Justiça francesa mantém arquivamento de caso sobre pesticida no Caribe
Tribunal de Apelações de Paris negou a reabertura de investigação criminal sobre a contaminação por clordecona em Guadalupe e na Martinica.
Pontos principais
- A decisão judicial encerra as tentativas de retomar a investigação criminal sobre o uso do pesticida clordecona.
- O produto químico foi utilizado intensamente em plantações de banana antes de ser proibido na região.
- Estudos indicam que cerca de 90% da população adulta nas ilhas caribenhas francesas foi exposta à contaminação.
- O pesticida é associado a graves problemas de saúde, incluindo o aumento de casos de câncer na população local.
- Grupos de vítimas expressaram frustração com a decisão, que impede a responsabilização judicial pelos danos ambientais e sanitários.

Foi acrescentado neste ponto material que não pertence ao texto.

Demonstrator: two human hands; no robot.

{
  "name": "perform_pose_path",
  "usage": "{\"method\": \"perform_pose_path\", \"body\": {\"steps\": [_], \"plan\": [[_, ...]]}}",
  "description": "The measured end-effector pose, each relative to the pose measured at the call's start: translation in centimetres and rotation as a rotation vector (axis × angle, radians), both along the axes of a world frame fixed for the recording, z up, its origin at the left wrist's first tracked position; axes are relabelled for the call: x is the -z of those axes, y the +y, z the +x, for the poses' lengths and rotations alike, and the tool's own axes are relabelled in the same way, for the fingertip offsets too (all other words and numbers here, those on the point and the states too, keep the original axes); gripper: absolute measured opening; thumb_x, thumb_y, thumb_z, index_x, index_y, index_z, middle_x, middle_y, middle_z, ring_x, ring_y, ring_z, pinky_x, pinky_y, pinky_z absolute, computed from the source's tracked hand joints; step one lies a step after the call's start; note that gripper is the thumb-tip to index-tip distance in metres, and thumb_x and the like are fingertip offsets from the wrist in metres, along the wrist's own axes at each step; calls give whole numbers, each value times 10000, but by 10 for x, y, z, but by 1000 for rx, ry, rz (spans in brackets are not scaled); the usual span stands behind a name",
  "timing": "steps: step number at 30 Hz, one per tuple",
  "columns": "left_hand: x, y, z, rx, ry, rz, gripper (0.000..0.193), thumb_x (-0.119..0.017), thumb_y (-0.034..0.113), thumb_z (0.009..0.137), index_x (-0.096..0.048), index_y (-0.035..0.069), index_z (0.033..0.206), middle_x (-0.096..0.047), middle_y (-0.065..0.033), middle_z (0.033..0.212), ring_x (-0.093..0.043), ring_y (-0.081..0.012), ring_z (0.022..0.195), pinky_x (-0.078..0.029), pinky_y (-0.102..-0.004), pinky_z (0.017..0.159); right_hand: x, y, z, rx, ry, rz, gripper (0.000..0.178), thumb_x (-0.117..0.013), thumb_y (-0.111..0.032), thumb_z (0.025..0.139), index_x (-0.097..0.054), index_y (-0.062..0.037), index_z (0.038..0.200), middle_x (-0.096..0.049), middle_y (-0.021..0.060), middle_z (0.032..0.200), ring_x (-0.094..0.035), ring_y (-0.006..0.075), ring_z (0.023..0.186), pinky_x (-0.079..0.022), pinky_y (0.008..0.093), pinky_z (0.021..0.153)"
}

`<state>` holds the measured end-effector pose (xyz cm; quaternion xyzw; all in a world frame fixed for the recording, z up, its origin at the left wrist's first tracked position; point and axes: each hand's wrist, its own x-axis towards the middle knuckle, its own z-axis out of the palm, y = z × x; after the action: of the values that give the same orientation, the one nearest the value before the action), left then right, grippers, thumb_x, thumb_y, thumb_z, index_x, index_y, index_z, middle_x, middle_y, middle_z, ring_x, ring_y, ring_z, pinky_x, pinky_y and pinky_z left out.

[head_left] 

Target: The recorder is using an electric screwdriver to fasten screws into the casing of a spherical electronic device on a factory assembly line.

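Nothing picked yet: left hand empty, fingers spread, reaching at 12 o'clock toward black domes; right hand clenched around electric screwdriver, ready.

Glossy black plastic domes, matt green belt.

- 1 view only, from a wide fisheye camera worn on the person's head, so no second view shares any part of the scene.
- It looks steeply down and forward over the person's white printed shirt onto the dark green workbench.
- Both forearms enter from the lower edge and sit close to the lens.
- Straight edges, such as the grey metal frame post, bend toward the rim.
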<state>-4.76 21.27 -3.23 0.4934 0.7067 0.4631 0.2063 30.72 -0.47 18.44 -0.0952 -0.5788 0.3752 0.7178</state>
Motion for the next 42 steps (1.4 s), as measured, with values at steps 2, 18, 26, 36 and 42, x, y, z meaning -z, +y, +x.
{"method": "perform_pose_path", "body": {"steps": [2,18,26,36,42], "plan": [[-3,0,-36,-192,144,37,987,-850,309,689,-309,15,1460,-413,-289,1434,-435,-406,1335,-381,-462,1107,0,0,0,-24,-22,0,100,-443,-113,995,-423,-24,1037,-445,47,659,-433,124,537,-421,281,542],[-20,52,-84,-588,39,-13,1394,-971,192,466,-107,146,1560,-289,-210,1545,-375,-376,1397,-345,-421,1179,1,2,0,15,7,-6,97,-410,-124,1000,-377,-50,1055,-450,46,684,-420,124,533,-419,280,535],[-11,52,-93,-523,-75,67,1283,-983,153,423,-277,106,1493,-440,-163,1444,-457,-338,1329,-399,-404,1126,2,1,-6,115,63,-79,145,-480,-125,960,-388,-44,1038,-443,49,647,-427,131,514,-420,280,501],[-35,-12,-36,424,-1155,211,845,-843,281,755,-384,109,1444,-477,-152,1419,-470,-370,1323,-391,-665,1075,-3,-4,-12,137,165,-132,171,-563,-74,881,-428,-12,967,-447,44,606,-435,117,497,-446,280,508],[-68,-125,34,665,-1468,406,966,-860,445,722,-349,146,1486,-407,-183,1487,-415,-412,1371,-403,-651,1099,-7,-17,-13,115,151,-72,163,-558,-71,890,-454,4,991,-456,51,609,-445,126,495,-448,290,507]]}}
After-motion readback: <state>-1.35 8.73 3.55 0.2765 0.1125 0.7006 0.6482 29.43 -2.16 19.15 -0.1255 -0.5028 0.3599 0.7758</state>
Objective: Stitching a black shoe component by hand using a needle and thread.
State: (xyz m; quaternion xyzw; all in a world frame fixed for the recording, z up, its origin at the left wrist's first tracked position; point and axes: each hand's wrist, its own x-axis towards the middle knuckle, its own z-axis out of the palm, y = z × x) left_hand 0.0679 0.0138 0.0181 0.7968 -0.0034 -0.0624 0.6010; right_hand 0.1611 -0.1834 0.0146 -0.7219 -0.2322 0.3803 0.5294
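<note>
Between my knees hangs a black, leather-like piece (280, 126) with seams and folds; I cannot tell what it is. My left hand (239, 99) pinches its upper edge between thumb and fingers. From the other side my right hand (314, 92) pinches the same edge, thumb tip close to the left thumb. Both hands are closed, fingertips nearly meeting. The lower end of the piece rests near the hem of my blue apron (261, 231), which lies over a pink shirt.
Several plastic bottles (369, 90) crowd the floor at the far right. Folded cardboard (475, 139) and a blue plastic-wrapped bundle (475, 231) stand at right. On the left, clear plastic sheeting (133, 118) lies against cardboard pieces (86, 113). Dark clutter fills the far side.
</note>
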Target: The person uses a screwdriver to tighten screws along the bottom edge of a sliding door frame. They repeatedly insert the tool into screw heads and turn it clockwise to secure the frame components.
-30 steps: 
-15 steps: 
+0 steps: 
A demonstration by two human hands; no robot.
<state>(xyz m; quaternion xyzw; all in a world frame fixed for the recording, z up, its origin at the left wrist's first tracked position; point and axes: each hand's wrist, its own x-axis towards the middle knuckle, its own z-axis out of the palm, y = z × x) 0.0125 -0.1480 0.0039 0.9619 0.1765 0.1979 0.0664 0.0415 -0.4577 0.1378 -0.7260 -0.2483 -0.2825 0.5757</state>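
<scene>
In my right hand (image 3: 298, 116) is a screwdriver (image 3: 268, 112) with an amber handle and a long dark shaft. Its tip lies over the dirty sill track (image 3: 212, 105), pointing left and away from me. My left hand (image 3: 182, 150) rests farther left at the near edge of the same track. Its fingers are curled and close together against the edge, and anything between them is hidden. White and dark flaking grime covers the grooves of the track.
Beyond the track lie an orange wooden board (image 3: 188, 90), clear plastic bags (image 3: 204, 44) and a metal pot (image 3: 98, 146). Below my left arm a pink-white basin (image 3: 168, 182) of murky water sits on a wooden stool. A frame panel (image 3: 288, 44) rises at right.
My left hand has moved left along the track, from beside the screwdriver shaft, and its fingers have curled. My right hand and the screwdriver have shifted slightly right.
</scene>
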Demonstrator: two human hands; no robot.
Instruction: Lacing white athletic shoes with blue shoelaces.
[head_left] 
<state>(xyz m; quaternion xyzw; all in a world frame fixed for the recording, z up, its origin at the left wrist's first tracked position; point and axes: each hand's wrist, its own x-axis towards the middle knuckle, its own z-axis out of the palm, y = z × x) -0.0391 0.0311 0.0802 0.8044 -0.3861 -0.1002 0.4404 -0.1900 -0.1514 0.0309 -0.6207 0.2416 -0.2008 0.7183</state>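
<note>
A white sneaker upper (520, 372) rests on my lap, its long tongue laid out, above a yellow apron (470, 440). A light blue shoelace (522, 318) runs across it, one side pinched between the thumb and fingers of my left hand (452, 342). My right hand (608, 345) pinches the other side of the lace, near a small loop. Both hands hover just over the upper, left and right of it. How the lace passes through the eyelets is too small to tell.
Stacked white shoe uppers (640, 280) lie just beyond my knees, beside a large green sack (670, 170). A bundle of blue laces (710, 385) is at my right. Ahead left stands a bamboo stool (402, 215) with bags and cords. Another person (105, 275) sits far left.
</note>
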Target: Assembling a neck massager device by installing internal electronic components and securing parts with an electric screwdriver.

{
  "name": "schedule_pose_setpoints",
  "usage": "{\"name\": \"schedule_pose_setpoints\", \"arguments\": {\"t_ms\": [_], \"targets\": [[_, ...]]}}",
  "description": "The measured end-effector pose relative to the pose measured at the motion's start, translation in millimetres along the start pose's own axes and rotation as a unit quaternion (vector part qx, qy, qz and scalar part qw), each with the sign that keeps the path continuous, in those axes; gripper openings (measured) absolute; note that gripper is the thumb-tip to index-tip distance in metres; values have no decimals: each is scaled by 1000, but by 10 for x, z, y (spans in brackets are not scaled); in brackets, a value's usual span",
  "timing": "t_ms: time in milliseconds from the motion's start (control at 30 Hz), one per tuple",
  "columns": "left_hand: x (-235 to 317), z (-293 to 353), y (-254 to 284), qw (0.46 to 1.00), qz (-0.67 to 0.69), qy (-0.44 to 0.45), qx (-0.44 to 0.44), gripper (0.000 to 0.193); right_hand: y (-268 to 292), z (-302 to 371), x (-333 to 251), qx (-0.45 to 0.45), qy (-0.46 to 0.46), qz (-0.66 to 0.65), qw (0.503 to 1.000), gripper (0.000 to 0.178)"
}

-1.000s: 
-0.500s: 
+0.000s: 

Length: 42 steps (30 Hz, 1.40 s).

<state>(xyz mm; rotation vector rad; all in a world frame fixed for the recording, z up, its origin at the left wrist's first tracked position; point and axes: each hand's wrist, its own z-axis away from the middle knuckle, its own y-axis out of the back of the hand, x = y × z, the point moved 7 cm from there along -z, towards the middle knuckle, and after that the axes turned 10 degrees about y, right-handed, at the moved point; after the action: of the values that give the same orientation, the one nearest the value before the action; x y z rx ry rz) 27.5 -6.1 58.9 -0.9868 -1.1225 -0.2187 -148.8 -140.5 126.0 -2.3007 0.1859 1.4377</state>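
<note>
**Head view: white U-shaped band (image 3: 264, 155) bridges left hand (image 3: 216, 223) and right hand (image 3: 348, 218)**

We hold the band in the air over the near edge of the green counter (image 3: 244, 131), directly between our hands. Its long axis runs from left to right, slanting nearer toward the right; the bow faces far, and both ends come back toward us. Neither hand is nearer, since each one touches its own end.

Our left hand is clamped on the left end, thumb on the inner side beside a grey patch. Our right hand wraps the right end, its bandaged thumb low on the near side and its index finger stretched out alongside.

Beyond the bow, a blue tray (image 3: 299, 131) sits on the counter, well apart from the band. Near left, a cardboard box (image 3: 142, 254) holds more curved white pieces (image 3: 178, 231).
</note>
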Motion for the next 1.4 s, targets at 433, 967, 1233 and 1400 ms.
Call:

O Tribunal de Apelações de Paris confirmou a decisão de não reabrir o processo criminal referente ao uso do pesticida clordecona em Guadalupe e na Martinica. O produto químico, amplamente utilizado em plantações de banana nas décadas passadas, é apontado como o principal responsável por uma crise de saúde pública na região. Estima-se que a contaminação tenha atingido aproximadamente 90% da população adulta local, sendo associada a um aumento significativo de casos de câncer e outras patologias crônicas. A decisão judicial representa um revés para associações de vítimas e defensores ambientais, que buscavam a responsabilização legal pelos danos causados ao longo de décadas. Com este veredito, a via criminal para julgar os impactos da exposição ao pesticida permanece fechada, mantendo o impasse sobre a reparação pelos danos sanitários e ecológicos enfrentados pelos habitantes das ilhas caribenhas.